A debit card holder should always remember that he has to conduct the ATM transactions in complete privacy and never let anyone see while entering the PIN (Personal Identification Number). If another person gets hold of the PIN and card number, he can do online transactions without your knowledge. After completion of transaction, the customer will have to ensure that welcome page is displayed on the ATM screen.
Banks advise their customers to use their ATMs as far as possible and change the PIN numbers one in two months. “We also advised them to use only HDFC Bank ATMs as we believe security controls at some of the other bank ATMs may not be at par with HDFC Bank’s. We take this opportunity to stress that all our customers use HDFC Bank ATMs only and also change ATM PINs from time to time to prevent misuse,” HDFC Bank said.
Customers are not supposed to write the PIN on the card or diaries. It’s always better to memorise the PIN number. The most important thing to remember is: Never disclose the PIN or card number to anyone, including bank employees and family members. Customers get mails and telephone calls from fraudsters — who claim they are from the bank — asking for card details. Fraudsters even masquerade as the RBI Governor for getting card details. But customers should not fall prey to such tricks.

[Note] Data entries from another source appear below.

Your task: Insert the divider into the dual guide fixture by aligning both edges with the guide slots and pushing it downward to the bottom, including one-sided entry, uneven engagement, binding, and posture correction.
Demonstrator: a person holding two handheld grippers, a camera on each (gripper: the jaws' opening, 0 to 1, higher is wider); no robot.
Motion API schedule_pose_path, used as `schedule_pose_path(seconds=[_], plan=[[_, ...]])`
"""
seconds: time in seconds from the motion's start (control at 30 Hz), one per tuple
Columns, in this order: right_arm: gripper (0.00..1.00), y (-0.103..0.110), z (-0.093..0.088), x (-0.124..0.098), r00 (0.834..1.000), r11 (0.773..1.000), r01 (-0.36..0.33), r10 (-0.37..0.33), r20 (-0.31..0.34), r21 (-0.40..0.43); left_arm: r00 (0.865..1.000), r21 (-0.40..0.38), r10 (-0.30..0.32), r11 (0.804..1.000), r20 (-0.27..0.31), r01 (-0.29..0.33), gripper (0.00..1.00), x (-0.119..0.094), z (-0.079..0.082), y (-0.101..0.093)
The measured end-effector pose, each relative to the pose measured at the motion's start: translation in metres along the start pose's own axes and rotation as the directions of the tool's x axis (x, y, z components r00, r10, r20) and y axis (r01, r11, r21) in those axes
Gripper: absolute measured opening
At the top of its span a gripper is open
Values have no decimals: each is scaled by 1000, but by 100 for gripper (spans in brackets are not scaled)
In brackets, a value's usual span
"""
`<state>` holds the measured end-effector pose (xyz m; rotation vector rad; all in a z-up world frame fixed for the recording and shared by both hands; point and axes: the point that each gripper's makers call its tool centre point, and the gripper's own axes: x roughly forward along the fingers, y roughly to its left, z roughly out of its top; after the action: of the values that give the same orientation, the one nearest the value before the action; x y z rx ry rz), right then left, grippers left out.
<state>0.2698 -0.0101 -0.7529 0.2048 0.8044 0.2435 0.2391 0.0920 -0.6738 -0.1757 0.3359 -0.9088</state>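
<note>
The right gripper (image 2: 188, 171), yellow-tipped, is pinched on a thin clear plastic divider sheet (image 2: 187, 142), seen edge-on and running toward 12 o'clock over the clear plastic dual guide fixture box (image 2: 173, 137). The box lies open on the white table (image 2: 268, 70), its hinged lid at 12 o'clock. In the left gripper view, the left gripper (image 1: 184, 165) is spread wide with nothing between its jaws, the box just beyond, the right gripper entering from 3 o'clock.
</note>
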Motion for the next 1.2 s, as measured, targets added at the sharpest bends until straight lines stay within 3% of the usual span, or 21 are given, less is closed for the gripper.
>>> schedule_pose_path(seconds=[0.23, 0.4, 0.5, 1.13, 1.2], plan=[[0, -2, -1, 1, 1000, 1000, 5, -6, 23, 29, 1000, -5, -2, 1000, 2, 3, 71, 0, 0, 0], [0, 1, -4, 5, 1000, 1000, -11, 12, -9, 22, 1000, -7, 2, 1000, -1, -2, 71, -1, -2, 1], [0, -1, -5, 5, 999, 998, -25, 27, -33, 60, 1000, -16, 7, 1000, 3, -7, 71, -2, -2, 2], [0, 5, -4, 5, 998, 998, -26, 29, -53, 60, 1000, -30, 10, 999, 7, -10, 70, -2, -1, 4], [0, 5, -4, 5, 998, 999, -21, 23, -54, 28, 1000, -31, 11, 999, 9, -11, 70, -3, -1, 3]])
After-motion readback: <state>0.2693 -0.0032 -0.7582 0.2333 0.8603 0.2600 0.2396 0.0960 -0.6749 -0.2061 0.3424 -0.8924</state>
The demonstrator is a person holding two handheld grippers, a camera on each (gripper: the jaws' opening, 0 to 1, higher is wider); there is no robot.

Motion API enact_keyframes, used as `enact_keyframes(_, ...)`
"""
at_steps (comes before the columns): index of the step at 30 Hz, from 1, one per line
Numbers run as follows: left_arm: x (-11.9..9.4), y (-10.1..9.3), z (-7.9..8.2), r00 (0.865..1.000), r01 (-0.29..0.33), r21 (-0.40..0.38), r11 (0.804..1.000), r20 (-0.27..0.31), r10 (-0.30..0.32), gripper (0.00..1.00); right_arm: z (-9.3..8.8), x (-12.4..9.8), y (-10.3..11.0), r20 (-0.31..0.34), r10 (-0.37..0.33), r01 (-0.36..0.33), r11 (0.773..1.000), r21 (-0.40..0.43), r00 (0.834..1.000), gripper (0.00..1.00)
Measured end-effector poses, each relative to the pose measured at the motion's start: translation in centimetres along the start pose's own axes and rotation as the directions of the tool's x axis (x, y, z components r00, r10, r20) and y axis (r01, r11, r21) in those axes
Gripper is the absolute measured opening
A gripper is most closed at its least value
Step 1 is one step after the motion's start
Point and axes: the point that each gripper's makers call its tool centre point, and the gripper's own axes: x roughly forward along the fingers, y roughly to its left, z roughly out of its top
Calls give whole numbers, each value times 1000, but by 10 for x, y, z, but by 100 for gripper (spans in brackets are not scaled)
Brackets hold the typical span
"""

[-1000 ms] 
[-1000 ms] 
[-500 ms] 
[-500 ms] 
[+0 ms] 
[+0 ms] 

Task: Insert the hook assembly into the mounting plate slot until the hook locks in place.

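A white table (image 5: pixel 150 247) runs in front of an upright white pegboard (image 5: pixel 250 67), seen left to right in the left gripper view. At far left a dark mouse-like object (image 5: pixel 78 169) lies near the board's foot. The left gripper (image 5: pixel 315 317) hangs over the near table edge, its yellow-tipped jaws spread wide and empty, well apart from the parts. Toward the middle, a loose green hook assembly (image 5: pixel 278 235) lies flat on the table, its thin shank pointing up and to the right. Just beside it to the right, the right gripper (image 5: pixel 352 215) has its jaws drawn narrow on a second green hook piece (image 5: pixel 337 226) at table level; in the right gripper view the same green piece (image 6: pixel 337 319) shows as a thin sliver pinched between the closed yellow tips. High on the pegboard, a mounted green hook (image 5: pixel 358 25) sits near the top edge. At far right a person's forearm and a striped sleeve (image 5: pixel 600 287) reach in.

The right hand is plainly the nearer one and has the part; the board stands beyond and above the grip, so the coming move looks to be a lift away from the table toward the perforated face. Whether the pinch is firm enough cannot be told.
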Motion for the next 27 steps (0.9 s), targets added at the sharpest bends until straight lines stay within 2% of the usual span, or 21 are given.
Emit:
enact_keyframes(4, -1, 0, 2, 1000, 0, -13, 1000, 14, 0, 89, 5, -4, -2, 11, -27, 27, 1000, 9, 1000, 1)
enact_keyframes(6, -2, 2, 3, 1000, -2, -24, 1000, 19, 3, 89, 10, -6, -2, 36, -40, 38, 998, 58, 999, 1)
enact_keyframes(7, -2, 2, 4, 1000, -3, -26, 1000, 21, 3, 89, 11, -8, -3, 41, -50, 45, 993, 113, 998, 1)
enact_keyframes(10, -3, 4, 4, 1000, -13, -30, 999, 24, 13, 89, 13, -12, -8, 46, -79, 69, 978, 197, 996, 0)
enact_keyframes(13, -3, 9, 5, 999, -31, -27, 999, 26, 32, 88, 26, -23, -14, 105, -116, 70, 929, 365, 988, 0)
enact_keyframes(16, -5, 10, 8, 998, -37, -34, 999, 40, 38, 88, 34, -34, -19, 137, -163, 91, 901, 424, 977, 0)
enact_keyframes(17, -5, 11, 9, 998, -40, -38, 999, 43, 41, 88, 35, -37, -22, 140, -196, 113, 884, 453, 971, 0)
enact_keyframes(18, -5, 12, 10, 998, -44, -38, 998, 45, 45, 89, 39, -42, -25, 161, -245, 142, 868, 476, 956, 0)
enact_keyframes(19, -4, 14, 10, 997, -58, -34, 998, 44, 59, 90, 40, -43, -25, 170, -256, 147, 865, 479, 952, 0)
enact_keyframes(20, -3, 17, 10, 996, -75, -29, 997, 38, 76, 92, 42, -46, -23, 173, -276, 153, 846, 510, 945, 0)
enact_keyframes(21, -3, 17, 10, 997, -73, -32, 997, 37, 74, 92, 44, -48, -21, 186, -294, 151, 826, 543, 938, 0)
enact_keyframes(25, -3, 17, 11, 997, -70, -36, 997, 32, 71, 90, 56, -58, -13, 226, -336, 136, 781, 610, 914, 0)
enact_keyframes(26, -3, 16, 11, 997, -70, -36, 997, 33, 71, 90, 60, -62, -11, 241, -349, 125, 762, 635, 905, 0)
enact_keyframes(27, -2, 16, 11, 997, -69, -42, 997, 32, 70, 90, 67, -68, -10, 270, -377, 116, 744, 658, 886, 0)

While using the card, do not take help from strangers or hand over the card to anyone for using it. It can be easily swapped or cloned. “Always ensure that the card should not go out of your sight when you are making a payment. Also avoid speaking on the mobile phone while you are transacting. Ensure your current mobile number is registered with the bank so that you can get alerts for all your transactions. Beware of suspicious movements of people around the ATM or strangers trying to engage you in conversation,” said a bank official.

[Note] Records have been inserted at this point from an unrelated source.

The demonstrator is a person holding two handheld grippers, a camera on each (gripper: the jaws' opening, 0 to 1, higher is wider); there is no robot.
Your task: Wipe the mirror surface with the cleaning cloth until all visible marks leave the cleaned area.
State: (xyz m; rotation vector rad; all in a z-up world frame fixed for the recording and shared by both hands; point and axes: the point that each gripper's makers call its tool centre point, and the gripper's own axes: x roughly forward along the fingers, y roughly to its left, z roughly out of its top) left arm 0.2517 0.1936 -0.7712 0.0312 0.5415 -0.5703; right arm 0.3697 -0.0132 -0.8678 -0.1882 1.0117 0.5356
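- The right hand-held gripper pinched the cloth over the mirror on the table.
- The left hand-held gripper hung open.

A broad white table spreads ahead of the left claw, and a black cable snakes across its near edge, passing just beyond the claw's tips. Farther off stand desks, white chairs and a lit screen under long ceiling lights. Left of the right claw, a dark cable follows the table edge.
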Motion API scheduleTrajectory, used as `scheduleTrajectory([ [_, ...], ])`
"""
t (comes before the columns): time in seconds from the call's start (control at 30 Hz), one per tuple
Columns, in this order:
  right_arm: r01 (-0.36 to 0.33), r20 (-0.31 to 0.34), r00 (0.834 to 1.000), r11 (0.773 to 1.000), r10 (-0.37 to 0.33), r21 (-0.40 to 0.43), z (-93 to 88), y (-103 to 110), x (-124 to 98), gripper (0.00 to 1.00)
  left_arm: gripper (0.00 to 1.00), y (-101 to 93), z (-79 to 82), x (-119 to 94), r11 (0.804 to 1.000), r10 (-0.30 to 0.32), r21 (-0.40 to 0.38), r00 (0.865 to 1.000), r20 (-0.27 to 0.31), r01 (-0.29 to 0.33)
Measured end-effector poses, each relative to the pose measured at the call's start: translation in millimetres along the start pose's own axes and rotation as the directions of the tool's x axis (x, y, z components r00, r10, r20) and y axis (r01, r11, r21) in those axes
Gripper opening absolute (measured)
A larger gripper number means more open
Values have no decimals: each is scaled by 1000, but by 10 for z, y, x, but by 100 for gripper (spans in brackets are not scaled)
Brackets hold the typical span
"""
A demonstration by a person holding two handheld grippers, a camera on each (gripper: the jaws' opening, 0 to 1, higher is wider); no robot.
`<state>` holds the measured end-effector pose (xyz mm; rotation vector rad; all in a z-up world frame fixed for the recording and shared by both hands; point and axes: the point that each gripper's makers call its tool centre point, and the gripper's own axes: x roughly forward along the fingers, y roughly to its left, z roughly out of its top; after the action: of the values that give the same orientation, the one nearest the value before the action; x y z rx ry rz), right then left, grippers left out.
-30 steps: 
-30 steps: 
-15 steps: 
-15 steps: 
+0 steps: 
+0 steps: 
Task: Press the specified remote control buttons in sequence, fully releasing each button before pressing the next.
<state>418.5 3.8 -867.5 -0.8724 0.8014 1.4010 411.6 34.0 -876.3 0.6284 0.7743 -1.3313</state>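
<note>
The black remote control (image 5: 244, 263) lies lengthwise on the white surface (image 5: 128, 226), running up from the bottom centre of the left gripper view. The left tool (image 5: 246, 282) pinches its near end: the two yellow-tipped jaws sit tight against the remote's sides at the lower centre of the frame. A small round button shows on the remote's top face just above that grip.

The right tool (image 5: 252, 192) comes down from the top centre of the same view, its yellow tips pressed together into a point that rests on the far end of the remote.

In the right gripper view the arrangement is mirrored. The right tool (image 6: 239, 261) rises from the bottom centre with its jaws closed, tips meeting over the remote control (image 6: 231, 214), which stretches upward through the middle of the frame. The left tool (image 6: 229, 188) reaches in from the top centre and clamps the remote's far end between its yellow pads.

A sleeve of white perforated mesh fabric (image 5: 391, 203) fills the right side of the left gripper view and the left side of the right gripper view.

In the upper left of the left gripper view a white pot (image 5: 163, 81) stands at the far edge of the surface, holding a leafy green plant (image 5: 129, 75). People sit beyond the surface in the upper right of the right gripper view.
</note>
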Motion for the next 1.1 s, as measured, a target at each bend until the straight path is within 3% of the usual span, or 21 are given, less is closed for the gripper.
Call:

While dining out or at the petrol pump, customers should check if the card given back to him by the merchant after completion of the transaction is his genuine card or not. “Look for extra devices attached to the ATMs that may be put to capture your data. It can be a camera or some electronic device. Customer should inform the bank if the ATM or debit card is lost or stolen and immediately report if any unauthorised transaction. Check the transaction alert SMS and bank statements regularly,” he said.